Día Nacional sin Automóvil: más que una efeméride, un mensaje y llamado a la reflexión

Jesús Casillas Romero

La existencia de fechas conmemorativas o efemérides tiene la finalidad de evocar y crear conciencia en la ciudadanía sobre acontecimientos y conceptos relevantes para la comunidad, a manera de una remembranza vivencial y emotiva que coadyuve a comprender el sentido buscado con cada celebración.

Con esa finalidad, el pasado 3 de abril, en el Senado de la República aprobamos declarar el día 22 de septiembre de cada año como “Día Nacional sin Automóvil”.

No se trata solamente de un festejo, se trata de enviar un mensaje relacionado con lo que esta efeméride implica, la referencia al pasado, al presente y al futuro, para identificar las incidencias de determinado hecho en la historia, el mensaje para la vida actual y los valores y señales que transmite para mejorar la situación, en este caso, para la movilidad urbana sustentable en beneficio de todos los mexicanos.

La problemática de la movilidad se ha convertido en uno de los mayores retos sociales y medioambientales del planeta. Las soluciones en esta asignatura son premisas indispensables para la transición hacia ciudades, economías y sociedades sostenibles, que requiere la participación de todos. Es esto para lo que en realidad la conmemoración del “Día Nacional Sin Automóvil” pretende aportar.
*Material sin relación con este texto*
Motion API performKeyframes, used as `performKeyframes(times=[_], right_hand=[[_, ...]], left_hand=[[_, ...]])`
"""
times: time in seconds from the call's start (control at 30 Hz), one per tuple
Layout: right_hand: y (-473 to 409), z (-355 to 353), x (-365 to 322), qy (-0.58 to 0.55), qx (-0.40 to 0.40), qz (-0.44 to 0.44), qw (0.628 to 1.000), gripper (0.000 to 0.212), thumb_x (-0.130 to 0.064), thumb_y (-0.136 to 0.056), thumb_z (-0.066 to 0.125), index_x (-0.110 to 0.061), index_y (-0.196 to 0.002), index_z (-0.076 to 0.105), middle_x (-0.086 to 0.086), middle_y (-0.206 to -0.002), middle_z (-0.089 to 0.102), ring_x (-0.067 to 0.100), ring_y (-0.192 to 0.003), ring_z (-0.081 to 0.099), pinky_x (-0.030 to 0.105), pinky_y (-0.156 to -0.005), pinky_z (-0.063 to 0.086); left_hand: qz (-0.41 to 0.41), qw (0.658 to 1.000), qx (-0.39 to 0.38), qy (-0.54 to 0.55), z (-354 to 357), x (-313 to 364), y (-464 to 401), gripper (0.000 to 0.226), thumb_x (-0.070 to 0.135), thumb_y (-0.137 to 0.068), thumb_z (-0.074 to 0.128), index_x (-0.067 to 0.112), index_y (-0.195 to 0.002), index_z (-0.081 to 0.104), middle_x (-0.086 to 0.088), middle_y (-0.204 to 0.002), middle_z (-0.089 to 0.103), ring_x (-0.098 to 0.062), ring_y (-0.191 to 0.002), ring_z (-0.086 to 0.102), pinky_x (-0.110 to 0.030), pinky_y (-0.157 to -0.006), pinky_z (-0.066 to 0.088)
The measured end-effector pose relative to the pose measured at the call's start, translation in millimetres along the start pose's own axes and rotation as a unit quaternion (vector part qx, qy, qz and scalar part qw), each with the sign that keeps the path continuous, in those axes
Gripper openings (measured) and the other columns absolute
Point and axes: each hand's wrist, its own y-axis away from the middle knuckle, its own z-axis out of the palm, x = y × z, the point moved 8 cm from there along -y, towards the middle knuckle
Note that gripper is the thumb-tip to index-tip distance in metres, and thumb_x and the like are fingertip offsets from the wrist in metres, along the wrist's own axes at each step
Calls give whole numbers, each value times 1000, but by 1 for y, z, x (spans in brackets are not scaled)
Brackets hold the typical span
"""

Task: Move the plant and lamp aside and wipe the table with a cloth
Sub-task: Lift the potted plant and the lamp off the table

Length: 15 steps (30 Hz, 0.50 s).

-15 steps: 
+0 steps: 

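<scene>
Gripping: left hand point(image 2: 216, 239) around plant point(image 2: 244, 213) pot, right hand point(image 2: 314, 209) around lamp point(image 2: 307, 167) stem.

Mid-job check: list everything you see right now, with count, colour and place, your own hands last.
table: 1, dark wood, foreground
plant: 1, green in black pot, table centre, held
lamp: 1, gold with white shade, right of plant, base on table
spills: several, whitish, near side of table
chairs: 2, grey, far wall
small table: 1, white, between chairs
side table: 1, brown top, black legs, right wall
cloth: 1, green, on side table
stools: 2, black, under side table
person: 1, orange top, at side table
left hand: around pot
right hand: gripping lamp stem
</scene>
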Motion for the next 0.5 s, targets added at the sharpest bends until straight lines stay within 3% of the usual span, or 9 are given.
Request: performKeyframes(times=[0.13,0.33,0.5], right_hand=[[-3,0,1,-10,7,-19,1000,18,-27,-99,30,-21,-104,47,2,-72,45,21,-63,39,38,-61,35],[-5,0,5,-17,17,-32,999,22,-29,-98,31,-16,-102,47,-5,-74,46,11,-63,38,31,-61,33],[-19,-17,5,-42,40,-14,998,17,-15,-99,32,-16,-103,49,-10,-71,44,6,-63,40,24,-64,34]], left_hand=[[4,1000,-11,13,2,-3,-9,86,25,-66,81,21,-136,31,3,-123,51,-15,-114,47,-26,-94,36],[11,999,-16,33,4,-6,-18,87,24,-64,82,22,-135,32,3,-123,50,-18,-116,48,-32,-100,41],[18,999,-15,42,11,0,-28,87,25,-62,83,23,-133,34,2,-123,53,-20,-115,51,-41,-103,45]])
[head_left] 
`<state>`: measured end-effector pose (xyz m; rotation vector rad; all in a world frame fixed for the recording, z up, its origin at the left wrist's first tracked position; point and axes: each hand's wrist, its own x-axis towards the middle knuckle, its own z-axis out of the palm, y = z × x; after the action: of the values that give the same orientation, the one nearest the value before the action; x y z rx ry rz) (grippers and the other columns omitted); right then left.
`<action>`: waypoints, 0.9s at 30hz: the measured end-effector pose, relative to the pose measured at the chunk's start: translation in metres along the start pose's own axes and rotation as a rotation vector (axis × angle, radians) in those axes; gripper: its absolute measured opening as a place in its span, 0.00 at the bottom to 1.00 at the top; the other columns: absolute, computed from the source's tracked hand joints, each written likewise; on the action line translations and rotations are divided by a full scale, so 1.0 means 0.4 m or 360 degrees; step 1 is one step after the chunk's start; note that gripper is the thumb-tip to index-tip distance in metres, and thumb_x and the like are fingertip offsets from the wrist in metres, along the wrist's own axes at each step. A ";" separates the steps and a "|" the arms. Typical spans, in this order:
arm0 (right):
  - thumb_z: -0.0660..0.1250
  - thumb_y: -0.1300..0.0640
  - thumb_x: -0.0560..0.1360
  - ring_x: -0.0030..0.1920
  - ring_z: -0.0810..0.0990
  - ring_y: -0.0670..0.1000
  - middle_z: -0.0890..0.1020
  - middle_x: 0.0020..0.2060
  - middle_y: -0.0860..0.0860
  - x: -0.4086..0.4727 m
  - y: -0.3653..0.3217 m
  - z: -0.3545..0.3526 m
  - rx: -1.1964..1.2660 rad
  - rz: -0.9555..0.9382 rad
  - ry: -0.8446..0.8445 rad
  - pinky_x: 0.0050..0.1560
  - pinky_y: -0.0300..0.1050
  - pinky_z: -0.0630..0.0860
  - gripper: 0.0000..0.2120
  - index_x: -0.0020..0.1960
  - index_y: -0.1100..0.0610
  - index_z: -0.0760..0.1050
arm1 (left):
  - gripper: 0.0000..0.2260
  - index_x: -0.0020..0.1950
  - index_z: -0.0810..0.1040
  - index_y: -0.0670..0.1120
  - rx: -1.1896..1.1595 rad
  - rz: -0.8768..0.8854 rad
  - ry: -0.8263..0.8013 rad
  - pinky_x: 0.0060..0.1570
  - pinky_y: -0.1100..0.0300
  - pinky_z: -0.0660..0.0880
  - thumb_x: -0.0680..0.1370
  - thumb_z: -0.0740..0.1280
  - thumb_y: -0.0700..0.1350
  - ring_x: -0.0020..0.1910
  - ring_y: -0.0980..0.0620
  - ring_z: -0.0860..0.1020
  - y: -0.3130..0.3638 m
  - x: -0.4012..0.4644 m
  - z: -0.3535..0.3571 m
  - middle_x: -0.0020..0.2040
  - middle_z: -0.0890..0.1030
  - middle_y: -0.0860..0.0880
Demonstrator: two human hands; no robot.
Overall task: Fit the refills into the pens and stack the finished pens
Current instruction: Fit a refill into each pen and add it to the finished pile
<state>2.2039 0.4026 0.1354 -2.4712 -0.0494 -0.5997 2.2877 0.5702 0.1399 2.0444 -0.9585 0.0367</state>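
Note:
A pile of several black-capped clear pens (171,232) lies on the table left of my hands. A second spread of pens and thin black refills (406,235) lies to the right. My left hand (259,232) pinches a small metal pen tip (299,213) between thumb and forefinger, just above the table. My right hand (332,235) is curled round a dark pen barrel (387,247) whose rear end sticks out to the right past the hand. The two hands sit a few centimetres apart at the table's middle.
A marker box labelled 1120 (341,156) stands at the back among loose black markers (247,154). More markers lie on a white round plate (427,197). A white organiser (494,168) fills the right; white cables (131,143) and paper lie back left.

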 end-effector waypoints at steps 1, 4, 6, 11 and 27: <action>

Hace falta una mayor convicción de la ciudadanía para generar cambios permanentes y de mayor alcance, tomar conciencia sobre los impactos negativos que tiene el uso excesivo del automóvil para el medio ambiente, la movilidad, el entorno e incluso la salud y la vida diaria.

De acuerdo con cifras del Instituto Nacional de Estadística y Geografía (INEGI), en las últimas dos décadas ha ocurrido en nuestro país un incremento alarmante en el uso del automóvil, pasando de 6.5 millones de usuarios del auto en 1990 a 20.8 millones en 2010. Actualmente hay más de 38 millones de automotores en México.

Este crecimiento en la tasa de motorización alcanza un índice de 6.32% anual, mucho mayor a la tasa demográfica misma, que apenas si alcanza el 2.41%. Estimaciones de este instituto, refieren que de persistir esta inercia, hacia el año 2030 podría alcanzarse una flota vehicular de 70 millones de vehículos, compuesta principalmente de vehículos particulares; cuando por ejemplo, un autobús convencional del transporte público puede sustituir a 27 vehículos, considerando que puede transportar hasta 35 personas mientras que el promedio de ocupación del automóvil privado es de 1.3 personas.

Además, de acuerdo al Inventario Nacional de Emisiones de Gases y Compuestos de Efecto Invernadero que elabora el Instituto Nacional de Ecología y Cambio Climático, las emisiones de las fuentes móviles de autotransporte son responsables del 29% de este tipo de emisiones en México.

Las externalidades las conocemos todos: Embotellamientos, aumento en tiempos de traslado, accidentes viales, contingencias ambientales, enfermedades respiratorias y cardiovasculares y enormes consumos de combustibles.

Por eso, esta efeméride pretende colocar la movilidad urbana sustentable dentro de la agenda pública y concienciar a la ciudadanía y autoridades mismas, sobre cómo el contar con mejores opciones de transporte puede contribuir a hacer efectivo el goce de distintos derechos humanos, como es al Medio Ambiente Saludable, a la Ciudad, al Espacio Público Incluyente y a la Salud, además de la Movilidad.

Así, no se trata de una efeméride más, tampoco que las personas dejen de usar definitivamente el automóvil ni culparles por su deseo de movilidad, sino transmitir un mensaje y reflexión sobre la necesidad de mejores hábitos en la movilidad urbana.